AMENDMENT TO THE TRANSFER AGENT SERVICING AGREEMENT
THIS AMENDMENT dated as of June 30, 2003 to the Transfer Agent Servicing Agreement dated as of November 1, 2001 by and between AHA Investment Funds, Inc. , a Maryland corporation, (the "Company") and U.S. Bancorp Fund Services, LLC, ("USBFS") a Wisconsin limited liability company, shall be as follows:
A. Proprietary and Confidential Information shall be amended and replaced in its entirety as follows:
Proprietary and Confidential Information
USBFS agrees on behalf of itself and its directors, officers, and employees to treat confidentially and as proprietary information of the Company all records or other information relative to the Company and prior, present, or potential shareholders (and clients of said shareholders), and not to use such records or information for any purpose other than the performance of its responsibilities and duties hereunder, except after prior notification to and approval in writing by the Company, which approval shall not be unreasonably withheld and may not be withheld where USBFS may be exposed to civil or criminal contempt proceedings for failure to comply after being requested to divulge such information by duly constituted authorities, or when so requested by the Company.

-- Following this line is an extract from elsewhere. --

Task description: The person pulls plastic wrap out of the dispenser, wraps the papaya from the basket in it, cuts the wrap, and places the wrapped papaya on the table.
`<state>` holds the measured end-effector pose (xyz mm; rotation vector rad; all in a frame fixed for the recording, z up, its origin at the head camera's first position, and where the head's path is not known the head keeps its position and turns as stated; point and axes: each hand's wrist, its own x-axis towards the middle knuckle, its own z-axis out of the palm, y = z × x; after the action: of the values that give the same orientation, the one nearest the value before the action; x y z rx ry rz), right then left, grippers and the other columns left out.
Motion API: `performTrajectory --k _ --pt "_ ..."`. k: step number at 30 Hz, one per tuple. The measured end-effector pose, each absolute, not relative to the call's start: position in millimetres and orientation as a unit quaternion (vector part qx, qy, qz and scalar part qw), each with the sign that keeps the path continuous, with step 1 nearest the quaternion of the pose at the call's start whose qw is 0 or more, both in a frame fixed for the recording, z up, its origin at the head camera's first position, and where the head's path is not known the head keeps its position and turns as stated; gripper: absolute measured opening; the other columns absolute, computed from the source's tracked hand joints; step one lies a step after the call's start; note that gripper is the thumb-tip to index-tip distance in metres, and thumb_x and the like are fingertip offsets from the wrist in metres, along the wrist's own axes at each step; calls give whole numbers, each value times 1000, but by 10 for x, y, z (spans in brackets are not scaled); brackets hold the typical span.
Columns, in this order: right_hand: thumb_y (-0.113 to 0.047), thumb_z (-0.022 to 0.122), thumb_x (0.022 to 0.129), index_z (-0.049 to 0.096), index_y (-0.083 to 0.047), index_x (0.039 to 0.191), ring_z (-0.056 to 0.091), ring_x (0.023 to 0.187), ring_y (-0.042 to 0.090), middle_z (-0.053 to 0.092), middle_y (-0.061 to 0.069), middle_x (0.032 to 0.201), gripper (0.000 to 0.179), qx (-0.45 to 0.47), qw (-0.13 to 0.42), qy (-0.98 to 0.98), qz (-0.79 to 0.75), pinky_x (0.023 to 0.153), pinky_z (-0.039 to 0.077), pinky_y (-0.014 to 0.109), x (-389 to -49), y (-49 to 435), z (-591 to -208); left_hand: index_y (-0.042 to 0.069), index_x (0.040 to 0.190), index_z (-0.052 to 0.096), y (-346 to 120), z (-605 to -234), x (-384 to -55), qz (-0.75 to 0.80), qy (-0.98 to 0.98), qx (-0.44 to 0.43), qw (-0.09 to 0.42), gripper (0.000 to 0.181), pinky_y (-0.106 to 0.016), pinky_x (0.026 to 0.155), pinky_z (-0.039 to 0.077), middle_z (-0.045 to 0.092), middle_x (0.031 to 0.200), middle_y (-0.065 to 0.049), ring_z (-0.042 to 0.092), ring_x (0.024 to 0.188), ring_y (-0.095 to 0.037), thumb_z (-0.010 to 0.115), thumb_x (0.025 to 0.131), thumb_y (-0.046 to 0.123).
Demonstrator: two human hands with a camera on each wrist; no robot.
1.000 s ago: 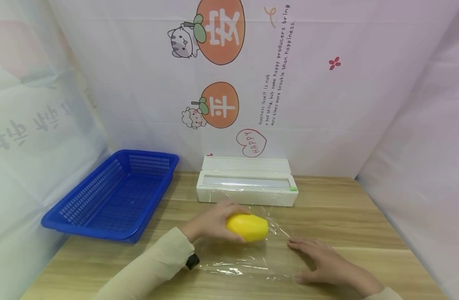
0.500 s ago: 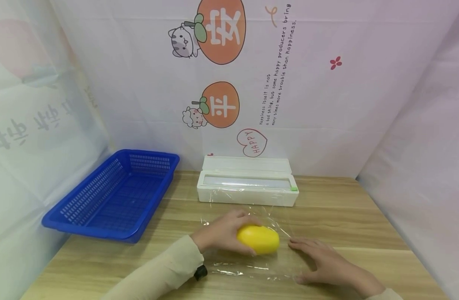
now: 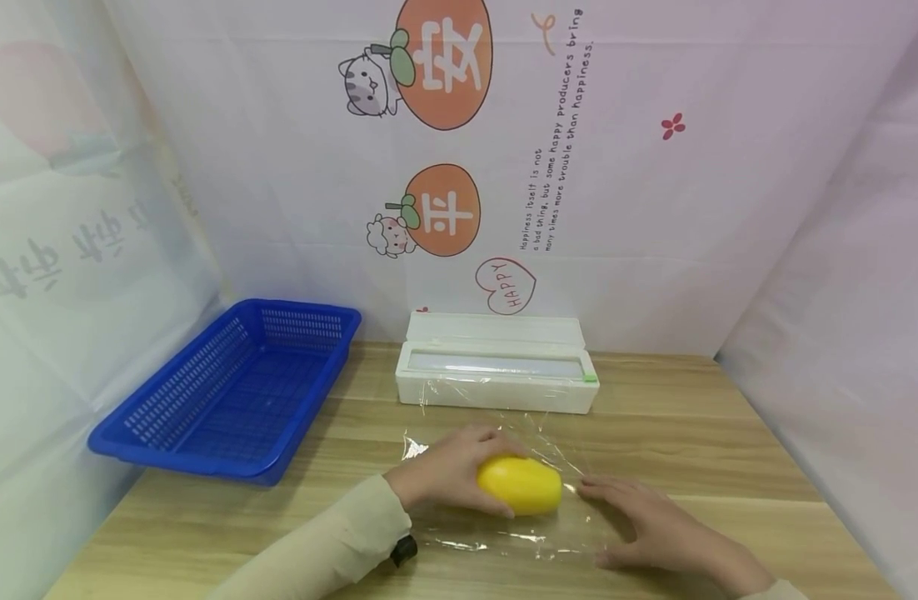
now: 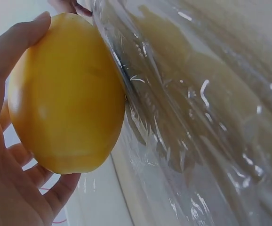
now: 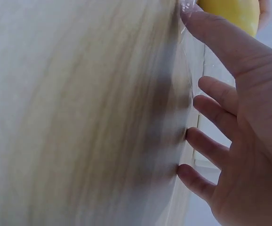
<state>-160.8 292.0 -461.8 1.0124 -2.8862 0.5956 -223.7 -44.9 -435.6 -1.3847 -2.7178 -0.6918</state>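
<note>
My left hand (image 3: 459, 471) grips a smooth yellow oval fruit (image 3: 521, 485), thumb on one side and fingers curled round the other. The fruit lies against a sheet of clear cling film (image 4: 183, 103), which shows creases and bright glints in the left wrist view. To the right, my right hand (image 3: 650, 525) rests with fingers spread and slightly bent at the film's right edge. In the right wrist view its fingertips (image 5: 195, 134) meet the tabletop and its thumb touches the film. The film runs back to a white cling film box (image 3: 496, 392) with its lid raised.
A blue plastic basket (image 3: 294, 433) with slotted sides stands at the left of the wooden table (image 3: 676, 425). A green piece (image 3: 590, 378) sits at the box's right end. White printed cloth (image 3: 616, 292) hangs behind and along both sides.
My left hand has moved right and slightly toward me with the yellow fruit, nearer to the right hand. The right hand has stayed almost in place.
</note>
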Motion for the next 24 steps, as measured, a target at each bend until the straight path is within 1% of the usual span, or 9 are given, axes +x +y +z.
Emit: performTrajectory --k 3,5,9,12,16,20,24 --pt "-62 75 78 57 -22 140 53 126 32 54 1 144 76 329 17 -921 209 97 43 63 -1606 2938 -4592 39 139 55 -447 -4377 -2243 -218 -870 -443 9 77 -29 88 45 54 131 12 49 111 -8 81 71 65" --pt "-60 75 80 57 -24 140 53 126 30 55 0 144 72 320 11 -920 226 98 43 62 -1601 2948 -4558 40 139 54 -449 -4391 -2255 -216 -870 -443 11 77 -29 87 46 54 130 12 48 111 -8 80 71 66" --pt "-54 75 83 59 -26 138 54 126 25 57 -5 141 64 310 7 -918 249 99 46 55 -1595 2972 -4490 41 139 54 -453 -4401 -2268 -214 -871 -441 11 77 -29 86 46 54 128 12 48 110 -8 78 71 69" --pt "-45 75 88 60 -24 136 56 123 22 59 -7 137 54 324 14 -911 257 97 49 49 -1583 2988 -4449 42 139 54 -456 -4397 -2266 -211 -872 -441 9 77 -29 87 45 53 128 13 47 111 -8 77 71 71" --pt "-35 75 91 64 -24 128 60 114 17 64 -8 128 40 334 5 -899 282 90 53 42 -1561 2992 -4423 41 140 54 -454 -4392 -2259 -210 -872 -443 10 78 -30 89 45 53 131 13 47 114 -9 76 72 72" --pt "-31 77 90 67 -23 119 62 104 12 67 -10 117 32 350 -18 -884 309 86 54 35 -1563 2965 -4447 39 140 54 -458 -4396 -2265 -220 -869 -444 13 79 -31 92 46 51 134 13 47 116 -9 76 71 73" --pt "-28 82 85 68 -22 112 62 94 8 68 -12 108 31 381 -14 -868 317 80 55 31 -1577 2917 -4496 41 141 52 -494 -4387 -2270 -241 -866 -438 8 82 -33 93 47 49 137 13 47 117 -8 73 70 77"
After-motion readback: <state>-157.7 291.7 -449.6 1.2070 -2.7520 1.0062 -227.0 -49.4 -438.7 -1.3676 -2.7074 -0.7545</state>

Further, USBFS will adhere to the privacy policies adopted by the Company pursuant to Title V of the Xxxxx-Xxxxx-Xxxxxx Act, as may be modified from time to time (the "Act"). Notwithstanding the foregoing, USBFS will only use any nonpublic personal information concerning any of the Company’s shareholders for the purpose of performing its responsibilities and duties hereunder and in no event will share any such information with any third party unless specifically directed by the Company or allowed under one of the exceptions noted under the Act after confirming with an officer of the Company that reliance on that exception is permissible under the Act.

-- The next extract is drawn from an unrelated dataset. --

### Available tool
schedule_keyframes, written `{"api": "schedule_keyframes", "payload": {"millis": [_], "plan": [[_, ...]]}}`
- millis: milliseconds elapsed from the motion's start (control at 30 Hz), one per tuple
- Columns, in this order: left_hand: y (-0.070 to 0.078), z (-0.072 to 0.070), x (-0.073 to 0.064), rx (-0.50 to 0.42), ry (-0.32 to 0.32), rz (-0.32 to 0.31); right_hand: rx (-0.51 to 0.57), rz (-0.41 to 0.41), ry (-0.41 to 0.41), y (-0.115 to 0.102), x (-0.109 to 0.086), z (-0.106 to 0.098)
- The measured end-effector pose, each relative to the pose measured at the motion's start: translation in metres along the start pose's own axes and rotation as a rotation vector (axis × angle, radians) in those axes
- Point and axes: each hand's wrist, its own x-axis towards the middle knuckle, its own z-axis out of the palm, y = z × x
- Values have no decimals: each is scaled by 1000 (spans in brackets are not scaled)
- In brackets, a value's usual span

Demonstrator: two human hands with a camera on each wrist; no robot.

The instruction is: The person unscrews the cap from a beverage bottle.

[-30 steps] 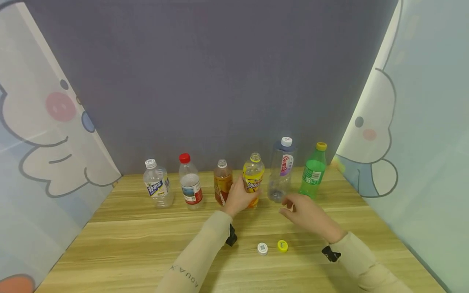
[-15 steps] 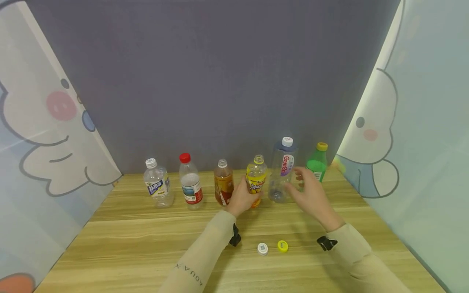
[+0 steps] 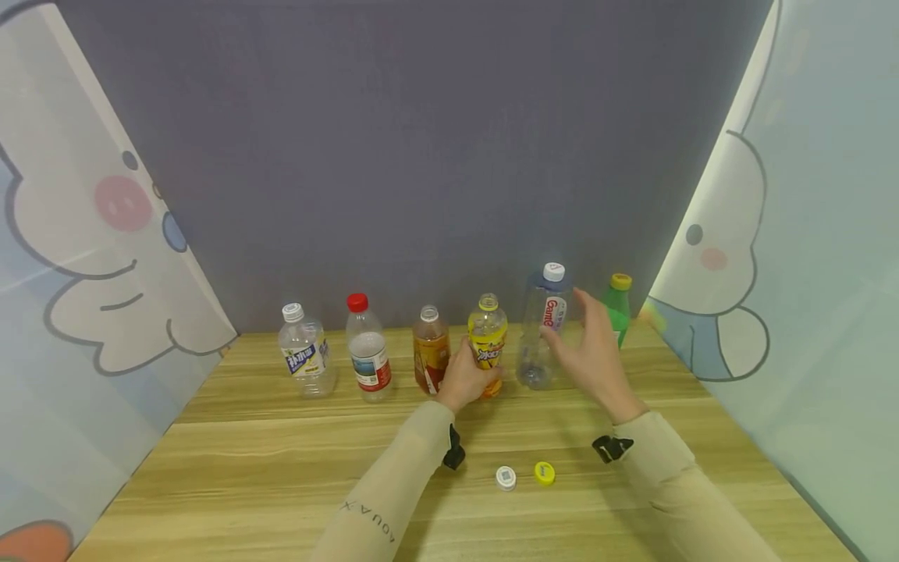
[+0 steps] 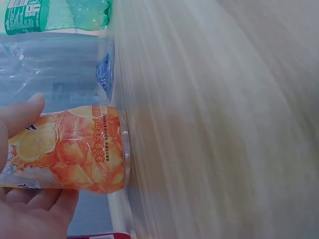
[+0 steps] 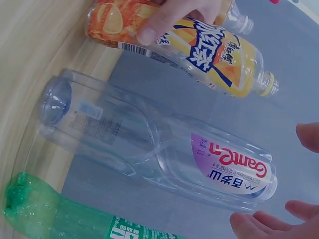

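My left hand (image 3: 467, 380) grips an iced tea bottle (image 3: 488, 332) with a yellow and orange label, uncapped and standing upright on the table. The left wrist view shows thumb and fingers around its orange lower part (image 4: 82, 149). To its right stands a tall clear water bottle (image 3: 536, 339) with a white cap (image 3: 554, 272). My right hand (image 3: 594, 357) is raised beside that bottle's upper part, thumb and fingers spread apart. In the right wrist view, the thumb (image 5: 310, 137) and fingertips (image 5: 244, 226) lie on either side of the bottle's capped end, holding nothing.
A green bottle (image 3: 617, 308) stands behind my right hand. Left of the iced tea stand an uncapped amber bottle (image 3: 431, 351), a red-capped bottle (image 3: 370, 363) and a white-capped bottle (image 3: 307, 359). A white cap (image 3: 506, 478) and yellow cap (image 3: 544, 472) lie in front. A dark panel rises behind.
My right hand has risen from near the table to the upper part of the clear water bottle, its fingers spreading. The left hand keeps hold of the iced tea bottle, which has shifted slightly.
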Motion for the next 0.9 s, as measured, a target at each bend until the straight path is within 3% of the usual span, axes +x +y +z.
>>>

B. Anti-Money Laundering Program shall be amended and replaced in its entirety as follows:
Anti-Money Laundering Program
The Company acknowledges that its Board of Directors has had an opportunity to review, consider and comment upon the procedures provided by USBFS describing various tools designed to promote the detection and reporting of potential money laundering activity by monitoring certain aspects of shareholder activity (the "Monitoring Procedures") as well as written procedures for verifying
| ||
a customer’s identity (the "Customer Identification Procedures"), together referred to as the "Procedures," and the Company has determined that the Procedures, as part of the Company’s overall anti-money laundering program, are reasonably designed to prevent the Fund from being used for money laundering or the financing of terrorist activities and to achieve compliance with the applicable provision of the Bank Secrecy Act and the implementing regulations thereunder.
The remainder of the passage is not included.